Perdió la visión de un ojo por un glaucoma y la del otro por el golpe de una ola, pero no se alejó del mar ni de su tabla. Es el mejor surfista del mundo ciego, y además es profesor, enseña a algunos de los mejores surfistas del cantábrico en su Zarautz natal.

"Ese golpe fue tan fuerte... me di cuenta de que ya siempre iba a ver en negro", confiesa Francesena.

Aitor, apodado 'Gallo', por su capacidad de sobreponerse a los problemas, es además una fuente de energía positiva: abrió la primera escuela de surf en España y es el primer campeón del mundo en la modalidad adaptada en California.

"Nosotros hemos aprendido de nuestros mayores y lo bonito es que nosotros intentamos enseñar a nuestros jóvenes", sostiene Aitor.
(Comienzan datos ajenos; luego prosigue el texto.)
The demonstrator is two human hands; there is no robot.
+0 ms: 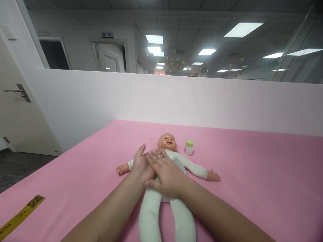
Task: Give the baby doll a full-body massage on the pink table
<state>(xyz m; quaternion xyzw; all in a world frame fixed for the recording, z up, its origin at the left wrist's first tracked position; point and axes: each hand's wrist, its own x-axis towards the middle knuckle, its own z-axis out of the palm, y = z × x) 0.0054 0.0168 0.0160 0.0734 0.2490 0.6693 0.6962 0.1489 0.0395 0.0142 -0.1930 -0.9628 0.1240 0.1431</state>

Por su parte, uno de sus alumnos, Jon Mújica, sólo tiene palabras buenas para su profesor: "Él me enseña cosas que muchos entrenadores no te enseñan", sostiene.

Y es que ahora el surf es un deporte muy conocido y practicado por muchos jóvenes en las playas españoles, pero para eso hay que hablar del papel de muchos pioneros como el de Aitor, quien ya sueña con conseguir el triplete, ganando el próximo Mundial en California.